Start of DATA SHOWN

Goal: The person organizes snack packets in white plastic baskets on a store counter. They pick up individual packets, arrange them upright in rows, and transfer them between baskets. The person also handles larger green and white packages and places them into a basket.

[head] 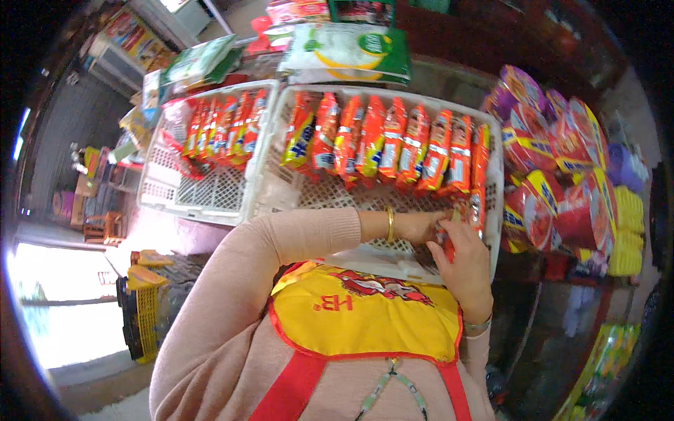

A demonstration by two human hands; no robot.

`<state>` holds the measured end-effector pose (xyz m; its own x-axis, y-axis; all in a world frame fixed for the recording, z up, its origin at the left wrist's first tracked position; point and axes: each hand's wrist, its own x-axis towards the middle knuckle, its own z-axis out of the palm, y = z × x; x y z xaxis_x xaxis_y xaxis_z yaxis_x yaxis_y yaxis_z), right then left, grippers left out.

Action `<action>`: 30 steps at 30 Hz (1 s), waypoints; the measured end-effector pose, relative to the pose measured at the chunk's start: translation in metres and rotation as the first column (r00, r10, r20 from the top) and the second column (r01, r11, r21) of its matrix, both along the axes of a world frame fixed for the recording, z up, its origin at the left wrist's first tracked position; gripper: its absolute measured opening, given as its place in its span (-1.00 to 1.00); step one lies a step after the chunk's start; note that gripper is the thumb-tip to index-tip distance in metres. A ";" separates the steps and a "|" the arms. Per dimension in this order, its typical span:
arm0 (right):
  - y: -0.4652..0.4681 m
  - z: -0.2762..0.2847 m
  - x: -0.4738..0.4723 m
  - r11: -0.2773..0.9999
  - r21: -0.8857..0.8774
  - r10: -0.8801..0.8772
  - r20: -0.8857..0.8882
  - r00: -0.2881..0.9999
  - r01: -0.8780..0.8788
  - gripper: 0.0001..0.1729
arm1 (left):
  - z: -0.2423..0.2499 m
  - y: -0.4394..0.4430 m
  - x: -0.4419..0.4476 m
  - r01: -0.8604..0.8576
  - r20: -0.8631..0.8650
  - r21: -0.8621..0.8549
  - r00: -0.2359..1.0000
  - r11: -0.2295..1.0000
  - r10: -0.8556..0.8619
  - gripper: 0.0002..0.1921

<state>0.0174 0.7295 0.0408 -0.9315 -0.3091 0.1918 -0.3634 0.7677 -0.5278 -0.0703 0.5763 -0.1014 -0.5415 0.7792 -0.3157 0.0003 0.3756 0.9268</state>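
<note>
Before me stands a white plastic crate [489,263] with a row of red and yellow snack packets [395,139] on edge along its far side. At its near right corner my left hand [426,226], with a gold bangle at the wrist, reaches in from the left. Beside it my right hand [463,252] is bent over the same spot, fingers near a red packet [476,210] at the right wall. The hands overlap there, so whether either grips a packet cannot be told. A second white crate [197,210] on the left holds more such packets.
Green and white bags [342,52] lie behind the crates. To the right stand several red instant noodle tubs [542,210] and yellow packages [626,226]. A yellow basket [145,316] with goods is at the lower left. A wooden stool [105,229] stands farther off.
</note>
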 end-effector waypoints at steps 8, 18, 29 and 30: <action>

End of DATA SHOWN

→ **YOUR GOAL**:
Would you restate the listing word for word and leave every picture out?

→ **ANSWER SECTION**:
Goal: The person organizes snack packets in white plastic baskets on a store counter. They pick up individual packets, arrange them upright in rows, and transfer them between baskets. The person also handles larger green and white packages and places them into a basket.

[head] 

A demonstration by two human hands; no robot.

`<state>` holds the measured end-effector pose (xyz m; its own x-axis, y-axis; all in a world frame fixed for the recording, z up, its origin at the left wrist's first tracked position; point and axes: each hand's wrist, its own x-axis towards the middle knuckle, its own z-axis out of the palm, y = z × x; x y z xaxis_x xaxis_y xaxis_z yaxis_x yaxis_y yaxis_z), right then left, grippers left out.

Action `<action>`: 30 steps at 30 Hz (1 s), waypoints; the measured end-effector pose, relative to the pose measured at the chunk's start: translation in metres and rotation as the first column (r00, r10, r20 from the top) and the second column (r01, r11, r21) of its matrix, both along the axes of a world frame fixed for the recording, z up, its origin at the left wrist's first tracked position; gripper: its absolute measured opening, given as its place in its span (-1.00 to 1.00); step one lies a step after the chunk's start; note that gripper is the thumb-tip to index-tip distance in metres. A ";" separates the steps and a "|" the arms. Per dimension in this order, its typical span:
arm0 (right):
  - y: -0.4652..0.4681 m
  - z: -0.2762..0.2847 m
  - x: -0.4738..0.4723 m
  - r11: -0.2773..0.9999
  - r21: -0.8857..0.8774
  - r10: -0.8801..0.8772
  - r20: -0.8857..0.8882
  - r00: -0.2881..0.9999
  - r01: -0.8780..0.8788
  - gripper: 0.0001..0.1729
arm1 (left):
  - z: -0.2423..0.2499 m
  - y: -0.4394..0.4430 m
  - x: -0.4419..0.4476 m
  - r01: -0.8604..0.8576
  - r20: -0.8631..0.8650
  - r21: -0.8621..0.8549
  - r00: -0.2359..1.0000
  - r11: -0.2295..1.0000
  - r10: -0.8556..0.8619
  - gripper: 0.0002..0.1921

<state>0.0174 0.7295 0.0408 -0.9315 -0.3091 0.1918 -0.3634 0.7677 -0.5278 -0.0703 0.5763 -0.1014 -0.5415 0.7792 -0.3157 0.0003 0.3756 0.9268</state>
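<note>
Before me stands a white plastic crate [489,263] with a row of red and yellow snack packets [395,139] on edge along its far side. At its near right corner my left hand [426,226], with a gold bangle at the wrist, reaches in from the left. Beside it my right hand [463,252] is bent over the same spot, fingers near a red packet [476,210] at the right wall. The hands overlap there, so whether either grips a packet cannot be told. A second white crate [197,210] on the left holds more such packets.
Green and white bags [342,52] lie behind the crates. To the right stand several red instant noodle tubs [542,210] and yellow packages [626,226]. A yellow basket [145,316] with goods is at the lower left. A wooden stool [105,229] stands farther off.
</note>
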 end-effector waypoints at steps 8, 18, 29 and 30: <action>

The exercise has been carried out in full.